The conference and events centre is located on the floor below the reception level where it is accessed by a spiralling staircase and receives very little light from the lofty atrium above. The Carr design team redesigned the conference and events facility, which includes a ballroom, function room, meeting rooms, bar and large breakout areas, to address the lack of light as well as the incongruence with other recent refurbishments. “It was conceptually at odds with the integrity of the building and high level of finish on the reception floor above,” says Carr Design Group Associate Rosie Morley. “It was ready for a refresh and alignment with Hilton’s vision.”
Seidler’s existing design guided the selection of forms, finishes and materials as Carr worked to create an environment that respected the modernist’s design principles yet met the demands of a high-performance events space. “To intersect with a Seidler building is a task unto itself.
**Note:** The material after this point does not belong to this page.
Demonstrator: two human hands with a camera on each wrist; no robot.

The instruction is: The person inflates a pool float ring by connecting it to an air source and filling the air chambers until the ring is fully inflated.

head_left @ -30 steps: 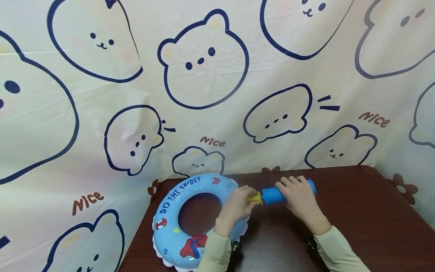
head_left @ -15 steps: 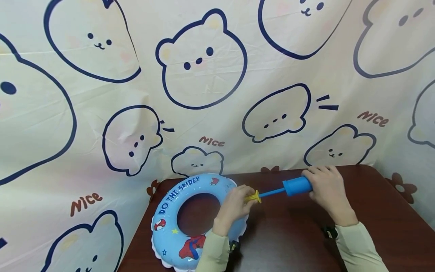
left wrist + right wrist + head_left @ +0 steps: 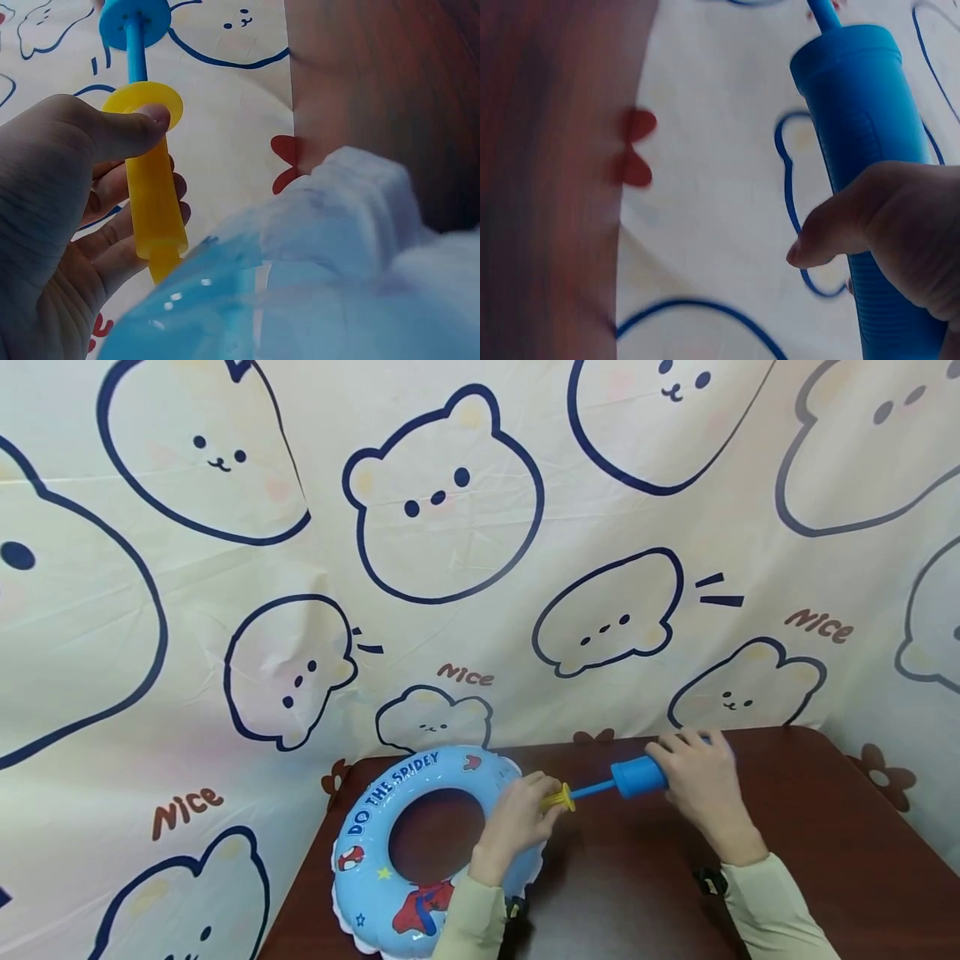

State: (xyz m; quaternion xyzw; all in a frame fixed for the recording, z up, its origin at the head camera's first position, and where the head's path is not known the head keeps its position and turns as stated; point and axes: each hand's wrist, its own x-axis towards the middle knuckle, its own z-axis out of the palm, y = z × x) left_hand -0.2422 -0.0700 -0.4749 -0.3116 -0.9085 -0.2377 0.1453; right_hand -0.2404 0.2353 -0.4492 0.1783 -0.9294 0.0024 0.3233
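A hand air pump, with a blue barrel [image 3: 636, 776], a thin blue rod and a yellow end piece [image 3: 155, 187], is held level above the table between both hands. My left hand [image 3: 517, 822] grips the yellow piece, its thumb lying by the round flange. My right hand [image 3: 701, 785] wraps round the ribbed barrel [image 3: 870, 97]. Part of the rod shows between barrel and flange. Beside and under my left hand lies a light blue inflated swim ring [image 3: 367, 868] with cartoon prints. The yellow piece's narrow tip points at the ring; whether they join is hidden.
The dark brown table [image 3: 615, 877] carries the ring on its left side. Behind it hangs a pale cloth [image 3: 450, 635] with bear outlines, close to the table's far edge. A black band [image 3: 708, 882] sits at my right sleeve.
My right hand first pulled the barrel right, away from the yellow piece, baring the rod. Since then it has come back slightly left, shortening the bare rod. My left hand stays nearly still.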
Working within such expressed forms was both challenge and a delight and we constantly tested our concepts to ensure a harmonious junction of the new insertions against the existing,” Rosie explains. The design team was also guided by the work of other Seidler collaborators, including Oscar Neimeyer, Josef Albers and Marcel Breuer, to inspire architectural, textile and detailing elements.
“Visually engaging moments” throughout the space capture and engage the attention of guests. The original staircase spirals down from reception level to the arrival point where free-flowing curved walls are influenced by Niemeyer’s sinuous architecture, and undulating velvet banquettes respond to the sweeping forms. The red flooring on the staircase creates continuity between the reception and events centre floors, and sets the tone for subsequent colour selections, which were based on Josef Albers’ Chromatic Interactions and studies of colour theory. Repeating forms in the carpet also reference Albers’ tapestry work.
Resolving the lack of natural and artificial light, recessed areas and illuminated nodes in the ceiling mimic the curving and undulating lines of columns, walls and banquettes to highlight their form. This also creates a sense of intimacy and privacy in the otherwise expansive space.
By respecting the integrity of Seidler’s work and vision, Carr’s reinvention of Hilton Brisbane’s conference and events centre offers a cohesive and contemporary space that is welcoming and expressive and now able to meet the demands of a large-scale hotel.